The Alberta Beef label was kept alive in the province and thrived under such wildly successful slogans as “If ain’t Alberta, it ain’t Beef” which received international advertising awards. In recent years, a series of sophisticated TV commercials were broadcast in the province. With all that success, ad agency and industry promotion experts vigourously advised the beef industry to extend that promotion across the country and bring back that iconic and highly respected label. Instead, the idea was met with considerable opposition from within the national beef promotion establishment, mostly based on the theory that maintaining a national Canadian Beef label was much more important. Ad industry professionals suggested the industry was wasting a great beef promotion opportunity. One only has to note the long-time success of the Angus Beef promotion program and realize that quality labels work rather well. So why am I plowing over all this old ground? – Well, it seems that diminishing the role of a provincial brand in favour of a national brand only applies to Alberta.
For readers that may not be aware, there is another provincial beef brand that has been around for over 15 years, that being “Ontario corn-fed beef.” It ran as a mostly localized label for many years within that province – no problem with that as it was used similarly to the Alberta Beef label in our province. However, over the past few years, the Ontario label promotion has expanded beyond that province into Quebec, the USA and recently into export markets like the middle-east and Japan. So what gives here – how come there was pressure on Alberta to restrict their beef label to local promotion yet Ontario beef has aggressively gone beyond its borders even into international markets – wasn’t Canada Beef supposed to be doing that promotion? It looks like a slap in the face to Alberta. To add insult to injury, many of the feeder cattle used in the Ontario corn-fed program come from Alberta.

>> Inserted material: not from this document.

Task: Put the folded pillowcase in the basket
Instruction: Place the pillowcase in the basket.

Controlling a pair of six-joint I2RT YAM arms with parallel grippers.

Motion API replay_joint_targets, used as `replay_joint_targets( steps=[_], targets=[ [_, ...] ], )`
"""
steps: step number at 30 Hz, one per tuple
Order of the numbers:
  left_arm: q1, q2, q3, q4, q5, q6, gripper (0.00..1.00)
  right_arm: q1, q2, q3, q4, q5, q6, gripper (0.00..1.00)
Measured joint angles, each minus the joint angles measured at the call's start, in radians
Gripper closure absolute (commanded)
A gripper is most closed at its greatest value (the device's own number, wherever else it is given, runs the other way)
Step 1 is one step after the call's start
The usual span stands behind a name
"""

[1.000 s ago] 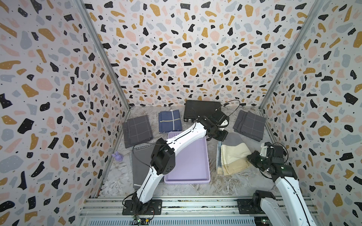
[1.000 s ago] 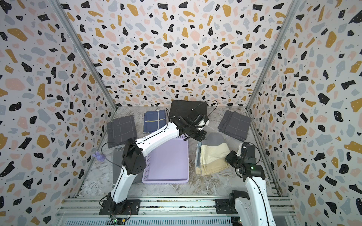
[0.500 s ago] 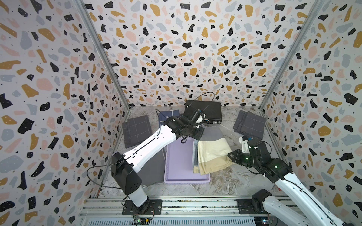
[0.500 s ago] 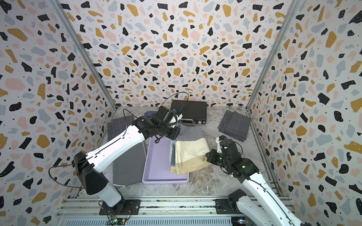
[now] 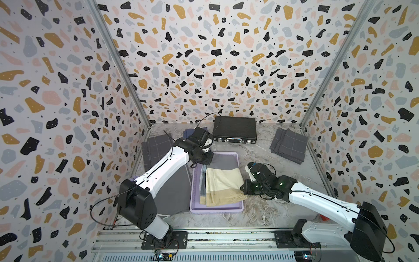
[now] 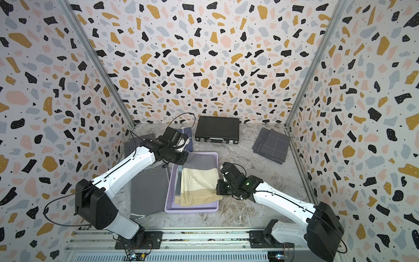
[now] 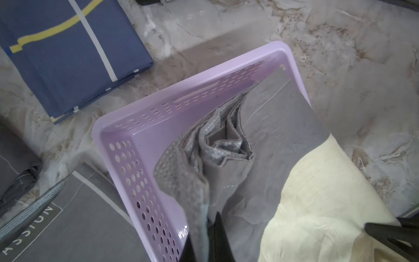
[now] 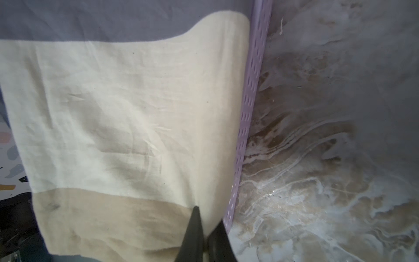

Apologists for the Ontario beef promotion program will state that they were given multi-million dollar promotion grants from the Ontario government and they had to spend money, and part of that exercise involved promoting beef to outside markets. Well, Alberta producers could have made the same argument – they could have used their million dollar grants to promote Alberta Beef in Toronto and Montreal – but what an uproar that would have caused from Ontario producers. I would suggest that with the aggressive Ontario beef promotion program expansion into areas outside of the province that the gloves are now off – Alberta Beef now needs to be aggressively promoted in our biggest markets like Vancouver, Toronto and Montreal perhaps even in the international market. It should be noted that some minor Alberta Beef promotion was done in Vancouver in the past, but it never made advertising sense to spend millions promoting Alberta Beef to ourselves in this province.
I would suggest that there is now no longer a political argument to restrict the use of the Alberta Beef label with the action of Ontario beef promotion program. Besides, more choice means more publicity for more beef consumption and that’s always good. But who is kidding who; does anyone actually believe that Ontario corn-fed beef could even remotely compare to Alberta Beef – the best beef in the world?